● Dataset content
_ _ _

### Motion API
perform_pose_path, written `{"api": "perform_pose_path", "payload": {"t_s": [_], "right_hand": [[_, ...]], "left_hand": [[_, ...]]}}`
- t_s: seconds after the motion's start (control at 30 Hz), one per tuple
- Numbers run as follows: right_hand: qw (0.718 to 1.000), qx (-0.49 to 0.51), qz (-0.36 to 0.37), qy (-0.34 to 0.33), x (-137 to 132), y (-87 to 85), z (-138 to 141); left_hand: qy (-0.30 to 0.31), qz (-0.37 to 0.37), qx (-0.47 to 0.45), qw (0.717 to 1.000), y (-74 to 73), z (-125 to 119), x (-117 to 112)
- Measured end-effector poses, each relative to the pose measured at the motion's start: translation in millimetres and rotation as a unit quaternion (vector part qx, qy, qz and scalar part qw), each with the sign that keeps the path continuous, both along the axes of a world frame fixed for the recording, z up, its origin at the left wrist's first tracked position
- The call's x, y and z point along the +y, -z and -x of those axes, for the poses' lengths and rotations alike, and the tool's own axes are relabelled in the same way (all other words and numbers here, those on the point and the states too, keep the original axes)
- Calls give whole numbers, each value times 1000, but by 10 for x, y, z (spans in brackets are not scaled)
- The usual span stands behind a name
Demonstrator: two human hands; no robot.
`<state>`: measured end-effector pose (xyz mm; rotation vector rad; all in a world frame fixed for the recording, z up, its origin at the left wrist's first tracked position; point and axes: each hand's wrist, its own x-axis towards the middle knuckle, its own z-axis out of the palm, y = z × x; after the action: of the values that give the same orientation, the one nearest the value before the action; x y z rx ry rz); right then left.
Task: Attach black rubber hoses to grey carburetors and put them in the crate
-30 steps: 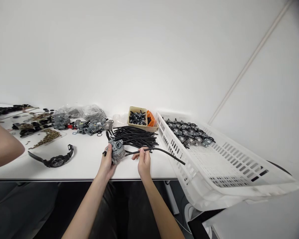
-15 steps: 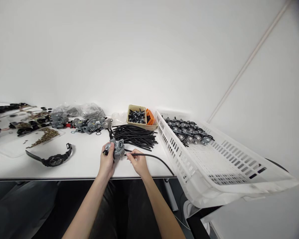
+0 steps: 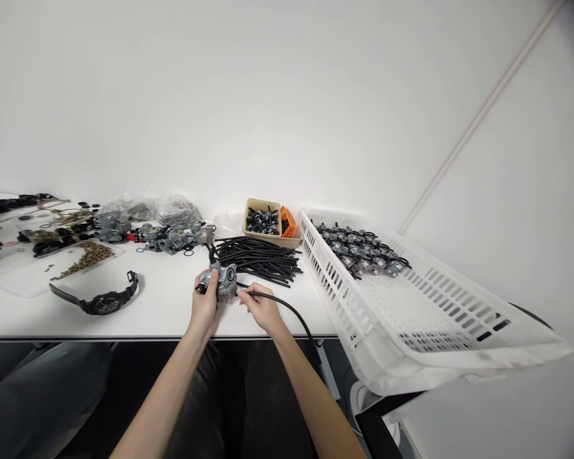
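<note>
A grey metal carburetor (image 3: 226, 280) is gripped in my left hand (image 3: 205, 305), above the front part of the white table. My right hand (image 3: 262, 308) pinches a black rubber hose (image 3: 287, 304) close to the carburetor's lower right side. From my fingers the hose's long free end curves right and down past the table edge. Whether the pinched end is seated on the carburetor is hidden by my fingertips. Just behind both hands lies a pile of black hoses (image 3: 261, 258).
A white slatted crate (image 3: 332, 280) at the right holds rows of carburetors (image 3: 363, 248). Behind the hoses stands a cream tray (image 3: 249, 234) of small parts beside an orange basket (image 3: 288, 222). More carburetors (image 3: 169, 238), brass fittings (image 3: 93, 254) and a black wristwatch (image 3: 106, 303) lie left.
My right hand and the hose have shifted slightly left, nearer the carburetor. The hose's free end now droops lower. The other person's hand at the left edge has left the view.
</note>
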<state>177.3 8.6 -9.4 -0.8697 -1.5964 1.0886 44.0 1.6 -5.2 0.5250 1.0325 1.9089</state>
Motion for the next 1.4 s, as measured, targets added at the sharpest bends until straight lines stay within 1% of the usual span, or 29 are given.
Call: {"api": "perform_pose_path", "payload": {"t_s": [0.17, 0.33, 0.4, 0.5, 0.7, 0.8, 0.97, 1.1, 1.23, 1.4], "right_hand": [[997, 61, 25, 37, -26, -60, 6], [978, 175, 59, 96, 22, -57, -31], [975, 187, 56, 107, 40, -44, -41], [974, 191, 44, 110, 39, -40, -43], [978, 182, 25, 95, 13, -64, -44], [983, 160, 34, 81, 14, -62, -49], [984, 170, 32, 50, 26, -29, -50], [983, 173, 42, 33, 54, 24, -52], [988, 148, 34, 11, 68, 49, -63], [992, 119, 22, -45, 32, 14, -85]], "left_hand": [[56, -13, -63, 996, -17, 15, -12], [88, 9, -62, 994, -74, -5, -39], [94, 19, -55, 994, -88, -18, -48], [116, 13, -35, 993, -88, -31, -57], [168, 10, -4, 986, -77, -33, -77], [187, 4, 5, 982, -79, -33, -88], [205, 1, 11, 979, -78, -32, -97], [233, 1, 16, 972, -86, -18, -113], [250, 1, 10, 968, -100, -4, -127], [277, 9, -28, 960, -112, 3, -140]]}}
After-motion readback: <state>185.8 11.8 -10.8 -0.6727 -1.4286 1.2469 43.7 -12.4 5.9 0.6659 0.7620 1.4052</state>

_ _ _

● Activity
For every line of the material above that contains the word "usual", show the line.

● Response to the task
- The usual span stands behind a name
Motion for the next 1.4 s, as measured, targets added at the sharpest bends until straight lines stay within 1% of the usual span, or 29 are given.

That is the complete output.